> Instructions to follow: For the records below, the count of lines that hold "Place" is required; give only that number.

- Opening Delimiter -

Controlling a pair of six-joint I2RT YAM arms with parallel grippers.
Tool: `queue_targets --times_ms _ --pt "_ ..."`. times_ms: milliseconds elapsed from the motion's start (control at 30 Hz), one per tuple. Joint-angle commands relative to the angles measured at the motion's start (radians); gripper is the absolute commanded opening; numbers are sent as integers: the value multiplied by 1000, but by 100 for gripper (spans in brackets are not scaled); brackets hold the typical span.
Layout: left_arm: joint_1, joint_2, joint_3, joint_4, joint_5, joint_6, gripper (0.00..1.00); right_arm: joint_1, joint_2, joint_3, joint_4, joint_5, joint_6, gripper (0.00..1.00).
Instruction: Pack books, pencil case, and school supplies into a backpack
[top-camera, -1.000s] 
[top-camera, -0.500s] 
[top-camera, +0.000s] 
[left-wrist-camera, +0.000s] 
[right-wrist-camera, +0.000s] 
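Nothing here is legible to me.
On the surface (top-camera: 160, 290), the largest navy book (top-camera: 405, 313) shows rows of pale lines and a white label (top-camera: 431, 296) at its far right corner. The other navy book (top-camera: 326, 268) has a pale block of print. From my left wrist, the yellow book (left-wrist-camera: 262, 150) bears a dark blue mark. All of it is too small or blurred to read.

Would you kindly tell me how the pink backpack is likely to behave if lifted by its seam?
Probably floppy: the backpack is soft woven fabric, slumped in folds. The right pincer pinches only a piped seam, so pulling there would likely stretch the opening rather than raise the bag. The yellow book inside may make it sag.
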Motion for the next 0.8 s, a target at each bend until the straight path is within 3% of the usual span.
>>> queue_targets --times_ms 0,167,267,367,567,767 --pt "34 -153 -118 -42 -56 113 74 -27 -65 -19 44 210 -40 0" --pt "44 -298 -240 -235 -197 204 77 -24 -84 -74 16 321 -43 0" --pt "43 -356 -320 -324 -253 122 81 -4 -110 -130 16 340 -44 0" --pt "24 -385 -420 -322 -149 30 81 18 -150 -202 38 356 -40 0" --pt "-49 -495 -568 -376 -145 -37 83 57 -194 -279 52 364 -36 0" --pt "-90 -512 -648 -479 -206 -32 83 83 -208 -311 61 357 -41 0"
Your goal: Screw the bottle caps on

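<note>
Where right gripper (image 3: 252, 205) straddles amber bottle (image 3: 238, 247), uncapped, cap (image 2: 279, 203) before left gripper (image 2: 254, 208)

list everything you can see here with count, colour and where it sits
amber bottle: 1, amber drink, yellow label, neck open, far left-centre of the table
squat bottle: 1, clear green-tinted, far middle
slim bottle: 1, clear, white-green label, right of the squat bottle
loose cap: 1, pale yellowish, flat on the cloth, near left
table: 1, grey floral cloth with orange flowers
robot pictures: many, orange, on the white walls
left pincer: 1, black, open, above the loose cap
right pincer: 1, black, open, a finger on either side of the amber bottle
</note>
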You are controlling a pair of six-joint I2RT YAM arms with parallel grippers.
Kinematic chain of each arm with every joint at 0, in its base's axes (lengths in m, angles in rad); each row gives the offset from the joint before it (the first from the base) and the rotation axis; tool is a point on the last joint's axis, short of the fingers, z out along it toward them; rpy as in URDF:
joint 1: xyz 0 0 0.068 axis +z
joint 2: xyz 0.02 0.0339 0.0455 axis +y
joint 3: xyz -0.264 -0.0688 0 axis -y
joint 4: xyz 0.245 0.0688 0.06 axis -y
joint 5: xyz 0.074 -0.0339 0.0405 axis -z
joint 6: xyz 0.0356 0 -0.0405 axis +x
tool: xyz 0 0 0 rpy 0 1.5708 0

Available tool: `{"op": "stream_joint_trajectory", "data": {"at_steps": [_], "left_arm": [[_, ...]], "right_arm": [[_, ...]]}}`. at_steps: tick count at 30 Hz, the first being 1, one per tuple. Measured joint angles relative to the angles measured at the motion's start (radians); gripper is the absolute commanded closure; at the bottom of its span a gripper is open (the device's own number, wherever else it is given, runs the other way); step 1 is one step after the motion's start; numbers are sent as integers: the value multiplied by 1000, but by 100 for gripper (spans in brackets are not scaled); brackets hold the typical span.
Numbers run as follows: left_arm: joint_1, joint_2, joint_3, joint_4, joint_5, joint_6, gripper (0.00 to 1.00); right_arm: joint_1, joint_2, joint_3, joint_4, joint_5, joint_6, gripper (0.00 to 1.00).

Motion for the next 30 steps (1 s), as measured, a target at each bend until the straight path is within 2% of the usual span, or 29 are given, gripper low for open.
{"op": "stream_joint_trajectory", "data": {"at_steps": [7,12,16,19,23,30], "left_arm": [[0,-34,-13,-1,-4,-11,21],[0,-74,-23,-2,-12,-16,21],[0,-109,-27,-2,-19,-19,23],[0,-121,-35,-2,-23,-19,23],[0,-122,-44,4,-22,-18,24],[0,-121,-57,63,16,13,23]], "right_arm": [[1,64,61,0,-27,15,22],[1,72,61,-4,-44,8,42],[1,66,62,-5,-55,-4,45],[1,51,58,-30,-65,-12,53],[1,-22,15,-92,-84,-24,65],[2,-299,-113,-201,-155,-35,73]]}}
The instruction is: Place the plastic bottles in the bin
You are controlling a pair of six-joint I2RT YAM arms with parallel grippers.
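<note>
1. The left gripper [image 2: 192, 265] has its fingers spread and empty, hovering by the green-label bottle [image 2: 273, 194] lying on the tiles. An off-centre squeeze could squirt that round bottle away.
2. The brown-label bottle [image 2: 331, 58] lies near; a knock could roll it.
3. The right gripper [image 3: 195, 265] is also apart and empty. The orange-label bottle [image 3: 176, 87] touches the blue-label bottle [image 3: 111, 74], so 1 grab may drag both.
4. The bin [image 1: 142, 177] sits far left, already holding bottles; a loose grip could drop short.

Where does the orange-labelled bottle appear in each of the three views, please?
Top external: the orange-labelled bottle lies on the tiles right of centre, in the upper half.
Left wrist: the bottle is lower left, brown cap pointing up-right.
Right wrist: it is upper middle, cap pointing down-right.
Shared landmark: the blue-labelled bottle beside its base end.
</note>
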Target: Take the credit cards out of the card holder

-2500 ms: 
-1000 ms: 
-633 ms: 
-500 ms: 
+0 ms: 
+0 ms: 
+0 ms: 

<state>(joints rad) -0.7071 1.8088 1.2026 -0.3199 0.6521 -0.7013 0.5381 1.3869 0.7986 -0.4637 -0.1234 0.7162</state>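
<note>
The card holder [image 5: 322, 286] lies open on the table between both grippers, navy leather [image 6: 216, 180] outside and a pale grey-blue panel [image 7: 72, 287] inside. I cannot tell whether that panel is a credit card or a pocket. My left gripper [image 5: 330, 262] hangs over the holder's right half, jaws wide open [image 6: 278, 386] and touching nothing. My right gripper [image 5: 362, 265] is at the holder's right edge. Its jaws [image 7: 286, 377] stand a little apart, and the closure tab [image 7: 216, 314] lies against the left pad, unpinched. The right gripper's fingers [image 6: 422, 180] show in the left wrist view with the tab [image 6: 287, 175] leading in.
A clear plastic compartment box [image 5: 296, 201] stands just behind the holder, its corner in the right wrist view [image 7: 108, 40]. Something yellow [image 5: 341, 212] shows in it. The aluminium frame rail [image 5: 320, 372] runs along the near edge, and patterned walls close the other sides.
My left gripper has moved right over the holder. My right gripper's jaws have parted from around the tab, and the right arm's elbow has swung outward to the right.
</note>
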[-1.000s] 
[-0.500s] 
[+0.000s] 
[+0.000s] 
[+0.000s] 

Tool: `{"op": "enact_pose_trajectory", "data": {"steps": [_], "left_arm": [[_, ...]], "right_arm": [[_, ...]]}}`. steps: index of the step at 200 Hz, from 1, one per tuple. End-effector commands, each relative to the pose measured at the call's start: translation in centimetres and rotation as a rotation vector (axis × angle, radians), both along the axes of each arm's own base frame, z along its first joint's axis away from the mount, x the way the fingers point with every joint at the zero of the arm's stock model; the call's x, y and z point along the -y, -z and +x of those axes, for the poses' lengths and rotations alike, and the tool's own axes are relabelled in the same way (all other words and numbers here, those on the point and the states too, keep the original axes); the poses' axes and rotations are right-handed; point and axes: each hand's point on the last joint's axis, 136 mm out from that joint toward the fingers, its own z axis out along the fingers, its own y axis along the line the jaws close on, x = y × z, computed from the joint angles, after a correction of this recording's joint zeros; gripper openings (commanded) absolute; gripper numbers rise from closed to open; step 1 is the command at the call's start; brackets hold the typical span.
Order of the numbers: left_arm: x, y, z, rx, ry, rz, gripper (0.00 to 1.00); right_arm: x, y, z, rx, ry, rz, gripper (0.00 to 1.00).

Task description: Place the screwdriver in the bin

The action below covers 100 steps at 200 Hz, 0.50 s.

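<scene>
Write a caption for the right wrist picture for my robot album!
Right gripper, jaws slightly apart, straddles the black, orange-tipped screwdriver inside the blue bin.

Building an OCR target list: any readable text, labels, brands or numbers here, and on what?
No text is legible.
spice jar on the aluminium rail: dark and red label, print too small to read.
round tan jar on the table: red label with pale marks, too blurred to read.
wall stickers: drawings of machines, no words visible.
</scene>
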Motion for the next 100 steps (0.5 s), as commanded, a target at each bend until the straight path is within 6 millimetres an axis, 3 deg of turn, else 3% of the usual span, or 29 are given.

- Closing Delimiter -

> Exercise answer: 2